• [ACTION ITEM]
Working from the listing below, pick each line containing the word "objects" and copy it.
═════ TASK INPUTS
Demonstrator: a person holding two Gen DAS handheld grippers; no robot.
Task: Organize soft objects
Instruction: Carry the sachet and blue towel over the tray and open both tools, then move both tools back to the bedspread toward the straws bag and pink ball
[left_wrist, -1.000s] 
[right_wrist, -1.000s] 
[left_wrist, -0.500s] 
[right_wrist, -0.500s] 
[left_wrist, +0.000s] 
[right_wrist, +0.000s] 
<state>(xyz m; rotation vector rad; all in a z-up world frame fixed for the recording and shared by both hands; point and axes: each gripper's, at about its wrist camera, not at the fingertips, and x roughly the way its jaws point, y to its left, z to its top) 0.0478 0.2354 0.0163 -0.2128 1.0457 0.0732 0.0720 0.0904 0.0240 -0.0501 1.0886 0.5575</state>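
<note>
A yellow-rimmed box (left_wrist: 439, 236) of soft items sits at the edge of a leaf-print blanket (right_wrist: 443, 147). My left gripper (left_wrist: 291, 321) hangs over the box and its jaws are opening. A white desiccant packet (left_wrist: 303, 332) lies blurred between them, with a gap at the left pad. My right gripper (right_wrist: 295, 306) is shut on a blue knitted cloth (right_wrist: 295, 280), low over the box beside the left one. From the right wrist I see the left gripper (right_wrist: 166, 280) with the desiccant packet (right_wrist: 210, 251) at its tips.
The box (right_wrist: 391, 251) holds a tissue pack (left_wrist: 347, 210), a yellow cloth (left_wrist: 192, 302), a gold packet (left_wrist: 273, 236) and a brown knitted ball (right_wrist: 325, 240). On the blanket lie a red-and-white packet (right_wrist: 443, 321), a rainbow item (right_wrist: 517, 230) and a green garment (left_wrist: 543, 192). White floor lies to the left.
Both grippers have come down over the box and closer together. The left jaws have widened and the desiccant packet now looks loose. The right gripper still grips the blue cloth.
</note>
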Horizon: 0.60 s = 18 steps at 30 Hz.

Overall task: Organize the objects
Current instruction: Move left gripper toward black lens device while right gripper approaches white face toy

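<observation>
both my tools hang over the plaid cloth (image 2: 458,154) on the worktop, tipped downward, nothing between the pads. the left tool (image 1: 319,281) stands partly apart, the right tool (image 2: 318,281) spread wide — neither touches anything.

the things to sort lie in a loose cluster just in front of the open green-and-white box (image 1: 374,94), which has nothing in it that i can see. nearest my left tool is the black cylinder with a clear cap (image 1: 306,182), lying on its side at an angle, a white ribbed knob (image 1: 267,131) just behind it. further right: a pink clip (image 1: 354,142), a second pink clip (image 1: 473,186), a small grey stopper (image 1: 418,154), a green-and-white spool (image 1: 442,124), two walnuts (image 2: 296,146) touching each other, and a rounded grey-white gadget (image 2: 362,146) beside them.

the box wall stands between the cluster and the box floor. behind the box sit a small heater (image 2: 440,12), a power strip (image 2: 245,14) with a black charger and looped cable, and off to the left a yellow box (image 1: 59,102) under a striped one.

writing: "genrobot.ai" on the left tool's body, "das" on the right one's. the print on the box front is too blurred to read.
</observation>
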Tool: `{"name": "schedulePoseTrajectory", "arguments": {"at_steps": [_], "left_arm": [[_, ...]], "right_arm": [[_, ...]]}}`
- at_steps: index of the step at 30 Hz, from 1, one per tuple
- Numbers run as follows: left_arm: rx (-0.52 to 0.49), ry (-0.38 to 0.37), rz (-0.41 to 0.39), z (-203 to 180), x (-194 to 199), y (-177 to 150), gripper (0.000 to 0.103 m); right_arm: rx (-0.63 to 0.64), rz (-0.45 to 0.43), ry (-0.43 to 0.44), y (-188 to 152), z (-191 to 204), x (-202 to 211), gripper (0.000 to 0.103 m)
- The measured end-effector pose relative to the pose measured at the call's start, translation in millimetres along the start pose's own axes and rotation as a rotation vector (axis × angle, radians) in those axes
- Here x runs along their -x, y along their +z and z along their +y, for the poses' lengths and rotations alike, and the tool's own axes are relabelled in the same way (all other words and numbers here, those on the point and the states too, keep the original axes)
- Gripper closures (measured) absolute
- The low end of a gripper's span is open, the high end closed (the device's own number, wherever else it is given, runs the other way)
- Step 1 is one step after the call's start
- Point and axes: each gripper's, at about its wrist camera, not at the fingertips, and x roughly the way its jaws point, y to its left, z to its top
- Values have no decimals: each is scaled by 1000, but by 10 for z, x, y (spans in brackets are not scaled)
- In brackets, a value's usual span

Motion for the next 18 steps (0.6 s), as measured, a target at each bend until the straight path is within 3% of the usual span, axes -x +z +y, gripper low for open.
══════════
• [REPLY]
Task: Organize soft objects
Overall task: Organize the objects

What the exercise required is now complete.